* RECORDS FOR THIS TASK *
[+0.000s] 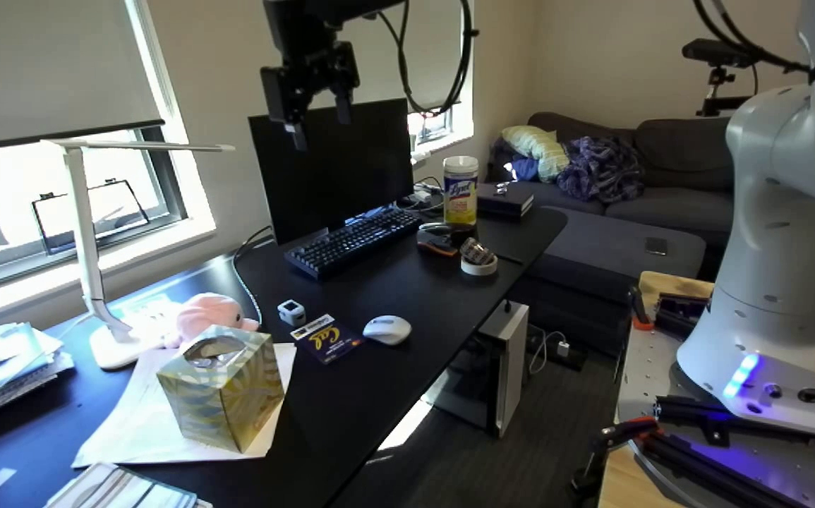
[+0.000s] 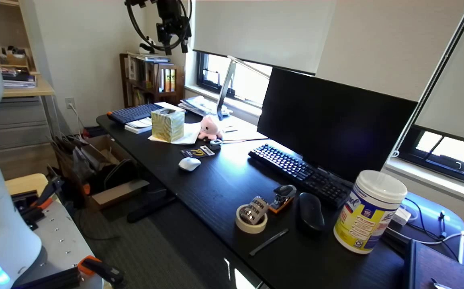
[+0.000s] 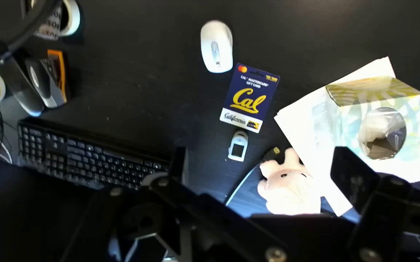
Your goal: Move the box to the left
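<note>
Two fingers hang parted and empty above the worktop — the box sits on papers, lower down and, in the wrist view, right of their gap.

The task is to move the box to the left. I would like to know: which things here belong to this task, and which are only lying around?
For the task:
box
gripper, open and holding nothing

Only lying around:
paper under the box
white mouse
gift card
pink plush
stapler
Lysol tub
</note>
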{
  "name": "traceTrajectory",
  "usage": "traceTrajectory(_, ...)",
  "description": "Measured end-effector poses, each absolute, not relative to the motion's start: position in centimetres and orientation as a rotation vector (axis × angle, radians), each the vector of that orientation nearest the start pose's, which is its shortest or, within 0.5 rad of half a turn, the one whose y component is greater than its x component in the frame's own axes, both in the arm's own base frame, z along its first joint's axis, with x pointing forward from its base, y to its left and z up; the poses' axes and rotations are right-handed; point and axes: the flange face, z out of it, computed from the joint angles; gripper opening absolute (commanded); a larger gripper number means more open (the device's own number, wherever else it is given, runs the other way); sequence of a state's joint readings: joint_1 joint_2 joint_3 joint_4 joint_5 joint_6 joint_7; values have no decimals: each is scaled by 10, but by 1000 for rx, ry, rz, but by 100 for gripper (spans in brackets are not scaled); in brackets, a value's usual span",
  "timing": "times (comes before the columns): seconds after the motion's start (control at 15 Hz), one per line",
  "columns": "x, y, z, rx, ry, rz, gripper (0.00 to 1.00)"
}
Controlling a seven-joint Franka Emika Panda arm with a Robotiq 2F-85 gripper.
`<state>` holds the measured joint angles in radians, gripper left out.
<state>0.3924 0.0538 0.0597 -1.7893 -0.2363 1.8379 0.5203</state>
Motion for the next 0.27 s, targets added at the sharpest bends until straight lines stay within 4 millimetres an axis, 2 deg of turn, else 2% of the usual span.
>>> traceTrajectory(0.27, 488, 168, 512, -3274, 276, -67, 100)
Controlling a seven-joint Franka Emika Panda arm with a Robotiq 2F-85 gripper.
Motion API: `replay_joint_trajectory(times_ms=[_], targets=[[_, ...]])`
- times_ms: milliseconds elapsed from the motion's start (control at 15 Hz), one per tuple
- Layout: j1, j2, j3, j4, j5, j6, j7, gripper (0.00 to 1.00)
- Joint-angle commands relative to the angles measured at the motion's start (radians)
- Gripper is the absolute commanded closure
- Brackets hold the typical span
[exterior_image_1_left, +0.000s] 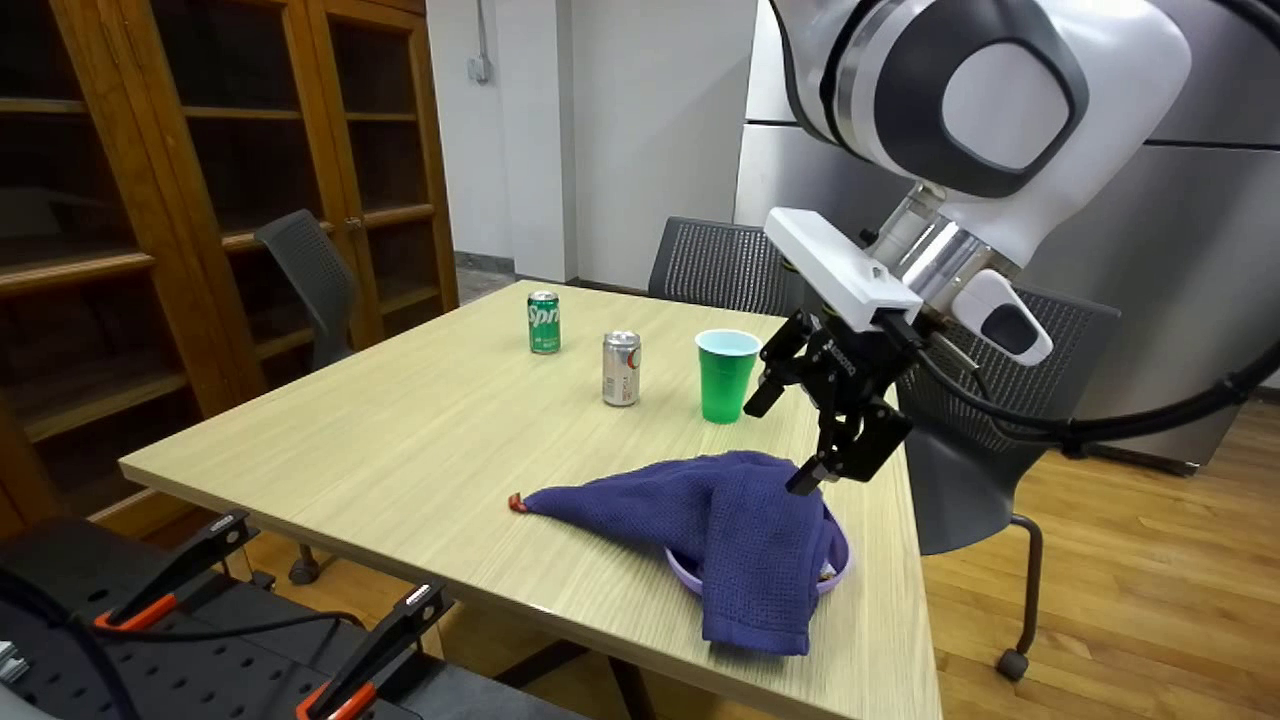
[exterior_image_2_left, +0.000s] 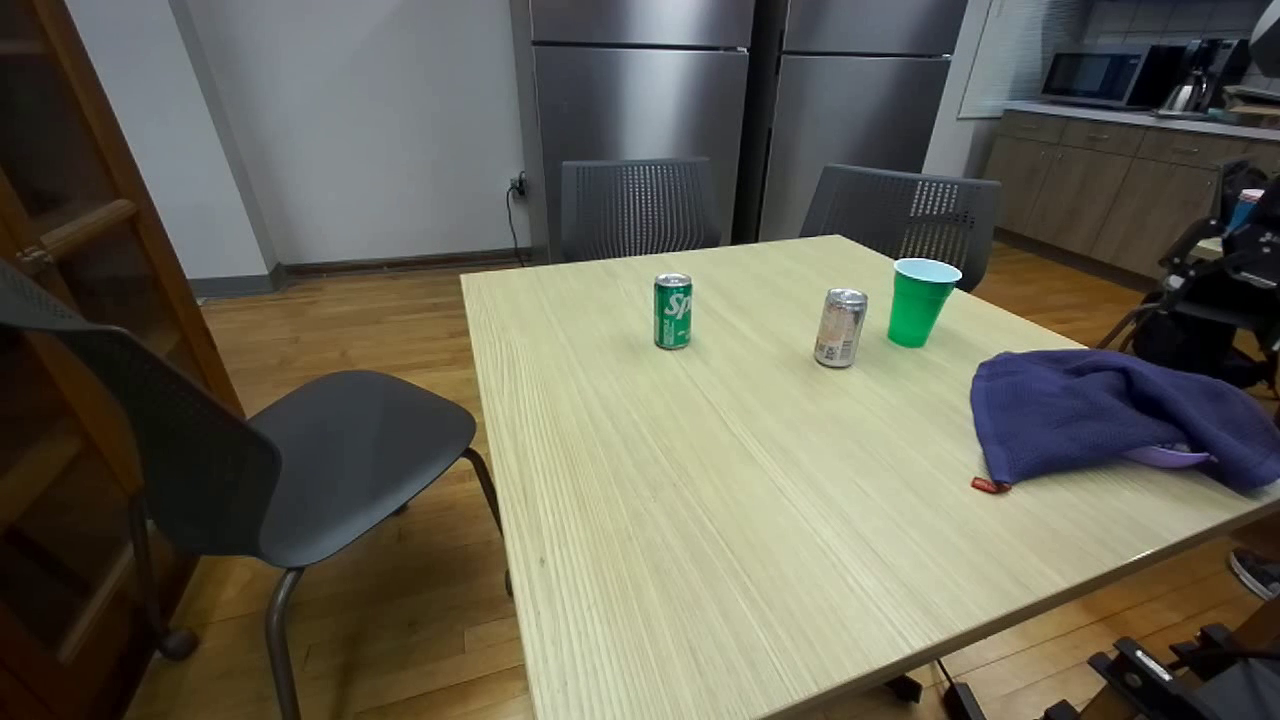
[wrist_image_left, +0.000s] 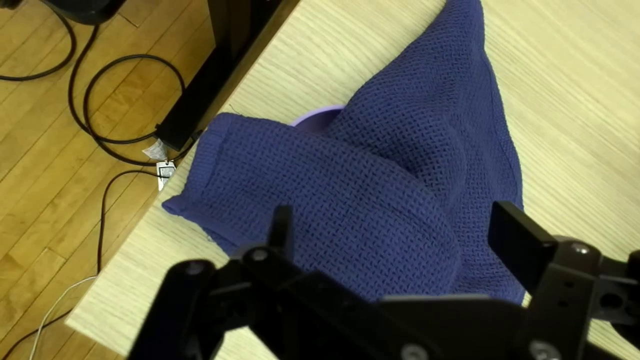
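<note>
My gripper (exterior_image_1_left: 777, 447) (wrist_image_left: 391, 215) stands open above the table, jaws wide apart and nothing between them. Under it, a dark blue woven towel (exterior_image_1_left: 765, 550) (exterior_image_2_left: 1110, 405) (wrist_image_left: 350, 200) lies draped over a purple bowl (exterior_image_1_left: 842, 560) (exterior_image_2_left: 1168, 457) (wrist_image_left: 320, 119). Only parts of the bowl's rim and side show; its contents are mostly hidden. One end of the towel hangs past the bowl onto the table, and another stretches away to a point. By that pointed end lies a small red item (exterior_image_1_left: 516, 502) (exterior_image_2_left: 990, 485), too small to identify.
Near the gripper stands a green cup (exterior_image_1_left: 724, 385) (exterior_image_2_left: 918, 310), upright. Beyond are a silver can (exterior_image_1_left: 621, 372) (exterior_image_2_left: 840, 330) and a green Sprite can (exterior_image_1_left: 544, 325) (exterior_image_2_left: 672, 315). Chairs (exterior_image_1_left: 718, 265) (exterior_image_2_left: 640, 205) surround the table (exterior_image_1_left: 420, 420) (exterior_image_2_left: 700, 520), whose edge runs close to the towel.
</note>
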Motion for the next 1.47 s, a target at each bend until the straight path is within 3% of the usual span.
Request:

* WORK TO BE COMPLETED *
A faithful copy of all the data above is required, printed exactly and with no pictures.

* EXPECTED ANSWER *
[+0.000s] 
[+0.000s] 
[+0.000s] 
Your goal: Move the box to the left
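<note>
Two fingers hang parted and empty above the worktop — the box sits on papers, lower down and, in the wrist view, right of their gap.

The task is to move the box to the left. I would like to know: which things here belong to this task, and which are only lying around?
For the task:
box
gripper, open and holding nothing

Only lying around:
paper under the box
white mouse
gift card
pink plush
stapler
Lysol tub
</note>
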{
  "name": "traceTrajectory",
  "usage": "traceTrajectory(_, ...)",
  "description": "Measured end-effector poses, each absolute, not relative to the motion's start: position in centimetres and orientation as a rotation vector (axis × angle, radians), each the vector of that orientation nearest the start pose's, which is its shortest or, within 0.5 rad of half a turn, the one whose y component is greater than its x component in the frame's own axes, both in the arm's own base frame, z along its first joint's axis, with x pointing forward from its base, y to its left and z up; the poses' axes and rotations are right-handed; point and axes: the flange face, z out of it, computed from the joint angles; gripper opening absolute (commanded); a larger gripper number means more open (the device's own number, wherever else it is given, runs the other way); sequence of a state's joint readings: joint_1 joint_2 joint_3 joint_4 joint_5 joint_6 joint_7; values have no decimals: each is scaled by 10, but by 1000 for rx, ry, rz, but by 100 for gripper (spans in brackets are not scaled); in brackets, a value's usual span",
  "timing": "times (comes before the columns): seconds after the motion's start (control at 15 Hz), one per line",
  "columns": "x, y, z, rx, ry, rz, gripper (0.00 to 1.00)"
}
Controlling a seven-joint Franka Emika Panda arm with a Robotiq 2F-85 gripper.
`<state>` holds the measured joint angles in radians, gripper left out.
<state>0.3924 0.0538 0.0597 -1.7893 -0.2363 1.8379 0.5203</state>
Motion for the next 0.27 s, targets added at the sharpest bends until straight lines stay within 4 millimetres an axis, 2 deg of turn, else 2% of the usual span.
>>> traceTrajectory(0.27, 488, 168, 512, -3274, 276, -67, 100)
Controlling a seven-joint Franka Emika Panda arm with a Robotiq 2F-85 gripper.
Motion API: `replay_joint_trajectory(times_ms=[_], targets=[[_, ...]])`
- times_ms: milliseconds elapsed from the motion's start (control at 15 Hz), one per tuple
- Layout: j1, j2, j3, j4, j5, j6, j7, gripper (0.00 to 1.00)
- Joint-angle commands relative to the angles measured at the motion's start (radians)
- Gripper is the absolute commanded closure
- Brackets hold the typical span
[exterior_image_1_left, +0.000s] 
[exterior_image_2_left, +0.000s] 
[wrist_image_left, +0.000s] 
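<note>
My gripper (exterior_image_1_left: 777, 447) (wrist_image_left: 391, 215) stands open above the table, jaws wide apart and nothing between them. Under it, a dark blue woven towel (exterior_image_1_left: 765, 550) (exterior_image_2_left: 1110, 405) (wrist_image_left: 350, 200) lies draped over a purple bowl (exterior_image_1_left: 842, 560) (exterior_image_2_left: 1168, 457) (wrist_image_left: 320, 119). Only parts of the bowl's rim and side show; its contents are mostly hidden. One end of the towel hangs past the bowl onto the table, and another stretches away to a point. By that pointed end lies a small red item (exterior_image_1_left: 516, 502) (exterior_image_2_left: 990, 485), too small to identify.
Near the gripper stands a green cup (exterior_image_1_left: 724, 385) (exterior_image_2_left: 918, 310), upright. Beyond are a silver can (exterior_image_1_left: 621, 372) (exterior_image_2_left: 840, 330) and a green Sprite can (exterior_image_1_left: 544, 325) (exterior_image_2_left: 672, 315). Chairs (exterior_image_1_left: 718, 265) (exterior_image_2_left: 640, 205) surround the table (exterior_image_1_left: 420, 420) (exterior_image_2_left: 700, 520), whose edge runs close to the towel.
</note>
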Motion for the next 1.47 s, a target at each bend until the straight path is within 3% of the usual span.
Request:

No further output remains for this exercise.